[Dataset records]
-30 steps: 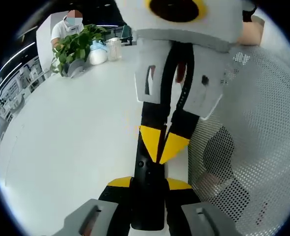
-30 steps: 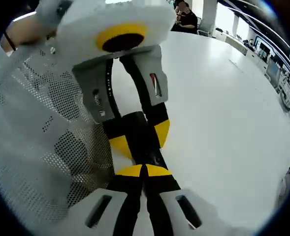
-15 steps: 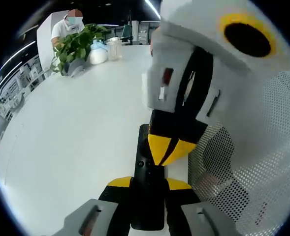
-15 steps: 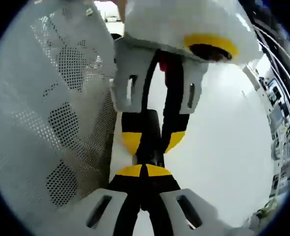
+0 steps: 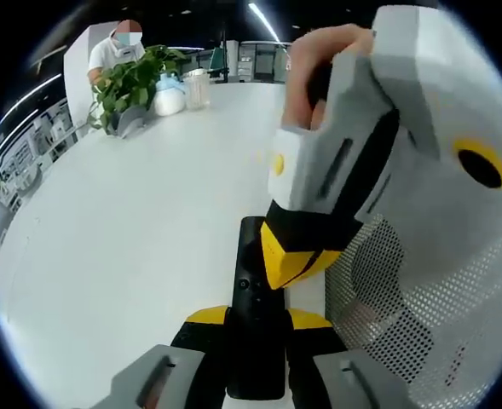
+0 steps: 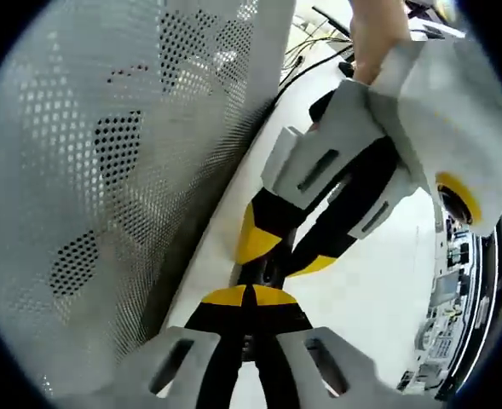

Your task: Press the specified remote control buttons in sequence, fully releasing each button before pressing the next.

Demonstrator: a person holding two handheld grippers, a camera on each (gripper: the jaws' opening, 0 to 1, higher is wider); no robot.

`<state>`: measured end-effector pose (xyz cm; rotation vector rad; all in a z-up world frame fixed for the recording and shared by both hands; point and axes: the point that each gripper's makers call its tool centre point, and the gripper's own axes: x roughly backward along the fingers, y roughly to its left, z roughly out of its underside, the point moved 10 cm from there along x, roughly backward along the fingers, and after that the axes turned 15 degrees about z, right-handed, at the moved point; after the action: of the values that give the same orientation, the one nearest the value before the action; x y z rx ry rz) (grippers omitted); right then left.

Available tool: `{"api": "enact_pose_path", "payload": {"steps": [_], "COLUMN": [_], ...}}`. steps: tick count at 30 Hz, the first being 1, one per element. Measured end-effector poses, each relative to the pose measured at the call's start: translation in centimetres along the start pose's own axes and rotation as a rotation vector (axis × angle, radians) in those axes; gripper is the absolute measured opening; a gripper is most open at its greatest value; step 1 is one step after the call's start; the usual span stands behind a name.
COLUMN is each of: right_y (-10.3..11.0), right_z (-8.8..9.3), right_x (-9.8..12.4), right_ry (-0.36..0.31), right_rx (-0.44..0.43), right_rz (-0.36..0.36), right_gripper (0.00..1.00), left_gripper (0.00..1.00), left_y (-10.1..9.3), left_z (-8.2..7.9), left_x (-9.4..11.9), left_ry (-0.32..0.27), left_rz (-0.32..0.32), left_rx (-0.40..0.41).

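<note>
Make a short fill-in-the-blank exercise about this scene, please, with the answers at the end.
1. The left gripper is shut on a black ___.
2. The right gripper, its jaws ___, touches the remote with its yellow tips.
3. The remote lies over a ___ table.
4. A green ___ stands at the table's far edge, near a person.

Missing words: remote; shut; white; plant

No text, label, brand, number or sign could be read on anything in either view.
</note>
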<state>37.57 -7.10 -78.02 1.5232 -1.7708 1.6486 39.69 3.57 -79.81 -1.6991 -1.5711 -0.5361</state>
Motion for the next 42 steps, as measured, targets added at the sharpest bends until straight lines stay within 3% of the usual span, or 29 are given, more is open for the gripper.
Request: {"api": "enact_pose_path", "payload": {"steps": [1, 2, 4, 7, 10, 13, 19, 29, 32, 35, 37, 42], "right_y": [-0.2, -0.6, -1.0, -1.2, -1.7, -1.6, -1.3, -1.5, -1.5, -1.7, -1.7, -1.3], "right_z": [0.2, 0.6, 1.3, 2.1, 2.9, 3.0, 2.6, 1.9, 1.9, 1.6, 1.4, 1.5], "right_x": [0.0, -0.1, -0.2, -0.2, -0.1, -0.2, -0.5, -0.7, -0.5, -0.6, -0.6, -0.2], "right_ry": [-0.002, -0.003, -0.013, -0.007, 0.016, -0.002, -0.01, 0.05, 0.093, 0.133, 0.137, 0.165], "right_rx": [-0.073, -0.211, -0.357, -0.477, -0.491, -0.574, -0.576, -0.548, -0.636, -0.667, -0.662, -0.796], "right_rz": [-0.012, -0.034, -0.07, -0.083, -0.057, -0.084, -0.106, -0.1, -0.108, -0.107, -0.104, -0.064], "right_gripper": [0.0, 0.0, 0.0, 0.0, 0.0, 0.0, 0.0, 0.0, 0.0, 0.0, 0.0, 0.0], "left_gripper": [0.24, 0.24, 0.24, 0.24, 0.24, 0.24, 0.24, 0.24, 0.24, 0.24, 0.25, 0.25], "left_y": [0.0, 0.0, 0.0, 0.0, -0.2, -0.3, -0.3, -0.5, -0.5, -0.4, -0.3, -0.4], "left_z": [0.0, 0.0, 0.0, 0.0, 0.0, -0.1, -0.1, 0.0, 0.3, 0.7, 1.0, 0.8], "left_x": [0.0, 0.0, 0.0, -0.1, -0.2, -0.4, -0.3, -0.4, -0.3, -0.2, -0.2, -0.2], "left_ry": [0.001, 0.002, 0.009, 0.012, 0.007, 0.009, 0.008, -0.011, -0.027, -0.068, -0.08, -0.082], "left_rz": [-0.001, -0.003, -0.004, -0.001, 0.015, 0.019, 0.019, -0.003, 0.0, 0.016, 0.026, 0.019], "left_rx": [-0.002, -0.006, -0.018, -0.03, -0.049, -0.058, -0.055, -0.036, -0.048, -0.062, -0.076, -0.071]}}
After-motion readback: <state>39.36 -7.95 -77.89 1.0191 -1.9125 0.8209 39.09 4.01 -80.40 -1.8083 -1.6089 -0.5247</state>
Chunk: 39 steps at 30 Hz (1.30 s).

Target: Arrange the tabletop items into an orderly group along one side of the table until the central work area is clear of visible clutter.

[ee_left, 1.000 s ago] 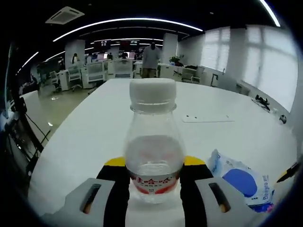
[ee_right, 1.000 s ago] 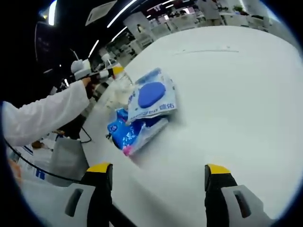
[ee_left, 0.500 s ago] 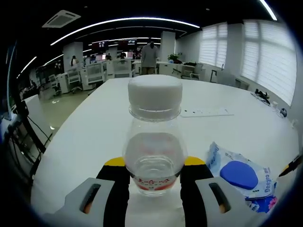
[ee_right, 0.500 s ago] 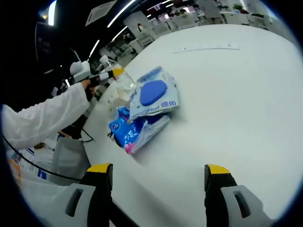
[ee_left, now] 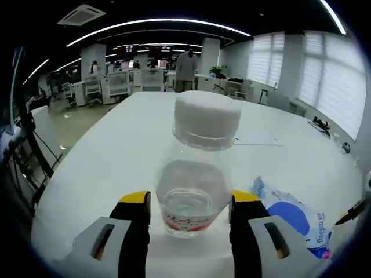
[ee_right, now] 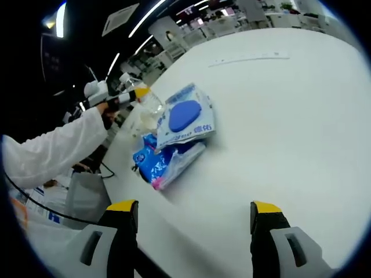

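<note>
**Bottle loosened between left jaws; wipe packs grouped at table edge**

Compared with the earlier pictures, the left gripper's [ee_left: 188, 202] jaws were found slightly farther apart, and the clear bottle [ee_left: 194, 174] between them was seen leaning to the right where it had stood upright. Narrow gaps were visible on both sides of the bottle, so the grip was recorded as let go rather than clenched. The bottle, white-capped, red-labelled and partly filled with clear liquid, was located on the white table [ee_left: 116, 150] near its edge. A wipes pack with a blue lid [ee_left: 293, 217] was noted just beside it, to the right.

From the right gripper view, the left gripper [ee_right: 124, 95] was observed at the end of a white sleeve [ee_right: 52, 150], with the bottle [ee_right: 148, 104] beside the wipes pack [ee_right: 185, 119] and a blue packet [ee_right: 159, 162] partly under that pack. The right gripper [ee_right: 194, 217] was recorded with jaws spread wide, nothing between them, over bare table [ee_right: 290, 116].
</note>
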Tool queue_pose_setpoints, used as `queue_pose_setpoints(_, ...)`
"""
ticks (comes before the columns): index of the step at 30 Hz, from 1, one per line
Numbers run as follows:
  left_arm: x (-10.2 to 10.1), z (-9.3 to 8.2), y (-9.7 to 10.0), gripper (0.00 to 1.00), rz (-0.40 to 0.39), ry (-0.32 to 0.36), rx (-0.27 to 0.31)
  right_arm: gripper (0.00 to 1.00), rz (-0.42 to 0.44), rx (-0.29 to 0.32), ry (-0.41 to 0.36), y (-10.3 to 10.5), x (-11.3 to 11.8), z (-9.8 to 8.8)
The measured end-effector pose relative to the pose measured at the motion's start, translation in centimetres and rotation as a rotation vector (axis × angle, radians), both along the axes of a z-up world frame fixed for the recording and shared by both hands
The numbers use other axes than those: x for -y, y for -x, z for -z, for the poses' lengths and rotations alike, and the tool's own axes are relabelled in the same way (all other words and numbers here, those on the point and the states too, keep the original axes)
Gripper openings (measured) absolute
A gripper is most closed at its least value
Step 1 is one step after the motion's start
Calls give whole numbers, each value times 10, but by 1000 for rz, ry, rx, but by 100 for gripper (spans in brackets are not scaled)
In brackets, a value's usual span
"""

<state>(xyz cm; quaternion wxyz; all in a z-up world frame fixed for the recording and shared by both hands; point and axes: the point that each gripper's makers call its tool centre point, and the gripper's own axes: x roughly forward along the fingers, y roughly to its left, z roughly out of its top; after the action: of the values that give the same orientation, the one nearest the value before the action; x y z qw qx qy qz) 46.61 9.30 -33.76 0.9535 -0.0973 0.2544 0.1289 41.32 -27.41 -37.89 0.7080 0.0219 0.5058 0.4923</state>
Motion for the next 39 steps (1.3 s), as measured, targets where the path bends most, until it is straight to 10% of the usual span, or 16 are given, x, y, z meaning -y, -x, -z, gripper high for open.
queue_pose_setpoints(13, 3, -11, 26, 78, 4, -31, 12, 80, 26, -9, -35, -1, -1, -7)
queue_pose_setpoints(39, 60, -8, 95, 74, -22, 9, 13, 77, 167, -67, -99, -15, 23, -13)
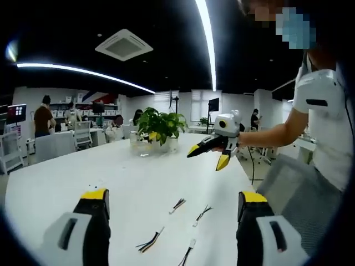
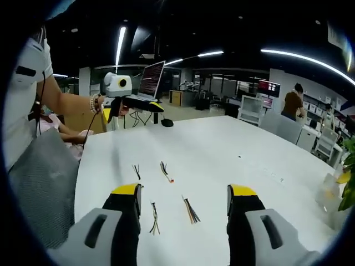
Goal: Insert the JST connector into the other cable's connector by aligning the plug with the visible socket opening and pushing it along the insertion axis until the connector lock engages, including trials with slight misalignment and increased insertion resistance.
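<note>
Several short cable pieces with small connectors lie loose on the white table point(image 1: 111, 166). In the left gripper view they are a dark-tipped one point(image 1: 177, 205), a thin one point(image 1: 202, 212), a multicoloured one point(image 1: 150, 242) and a white-plugged one point(image 1: 187, 254). My left gripper point(image 1: 175, 195) hangs open above them, holding nothing. My right gripper point(image 1: 209, 157) is held open in the air beyond them. In the right gripper view the cables point(image 2: 165, 170) point(image 2: 191, 210) point(image 2: 155, 217) point(image 2: 136, 172) lie in front of my open right gripper point(image 2: 184, 190). My left gripper point(image 2: 136, 110) is raised at the table's far end.
A potted plant point(image 1: 161, 124) stands at the table's far end. A grey mesh chair point(image 1: 299, 194) point(image 2: 41, 183) sits beside the table by the person. A laptop point(image 2: 151, 80) and a mouse point(image 2: 167, 122) lie on the far side. Desks and people are in the background.
</note>
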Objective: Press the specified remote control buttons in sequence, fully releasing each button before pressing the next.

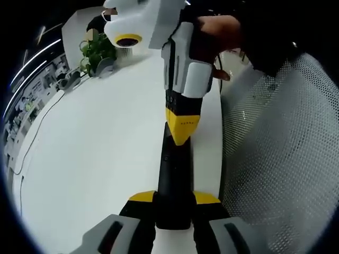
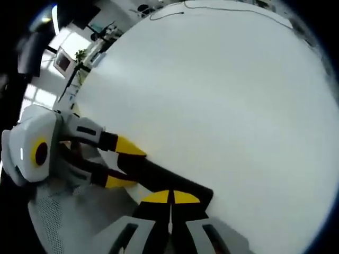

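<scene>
A long black remote control (image 1: 172,169) lies over the edge of the white table (image 1: 95,148). My left gripper (image 1: 174,198) is shut on its near end, one yellow-tipped jaw on each side. From above, my right gripper (image 1: 183,129) comes down with its jaws together, and its yellow tips rest on the remote's top face about halfway along. In the right gripper view, my right gripper (image 2: 171,197) is shut with its tips touching the remote (image 2: 164,180). The left gripper (image 2: 124,165) clamps the remote from the left.
A potted plant (image 1: 98,50) stands at the table's far end. A thin cable (image 1: 29,143) runs along the left edge. A grey mesh chair (image 1: 280,159) sits close to the table's right side. A person's hand (image 1: 217,32) holds the right gripper.
</scene>
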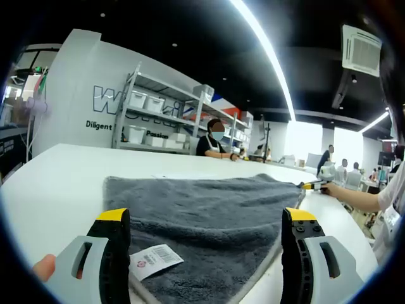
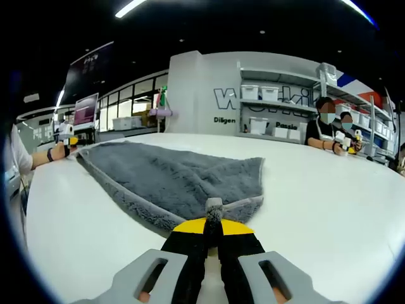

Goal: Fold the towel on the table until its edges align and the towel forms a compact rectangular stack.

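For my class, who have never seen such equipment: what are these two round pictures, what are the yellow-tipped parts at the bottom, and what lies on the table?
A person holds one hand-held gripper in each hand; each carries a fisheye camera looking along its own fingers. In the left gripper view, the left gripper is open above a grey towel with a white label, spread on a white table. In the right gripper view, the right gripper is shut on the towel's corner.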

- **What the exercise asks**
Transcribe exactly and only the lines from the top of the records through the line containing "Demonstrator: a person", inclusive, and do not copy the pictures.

- **Result of the task**
-30 steps: 
-30 steps: 
-15 steps: 
-15 steps: 
+0 steps: 
+0 steps: 

Your task: Press the specified remote control buttons in sequence, fully releasing each button before pressing the next.

Demonstrator: a person holding two handheld grippers, a camera on each (gripper: the jaws' opening, 0 to 1, higher is wider); no robot.

The exercise asks for nothing more than this.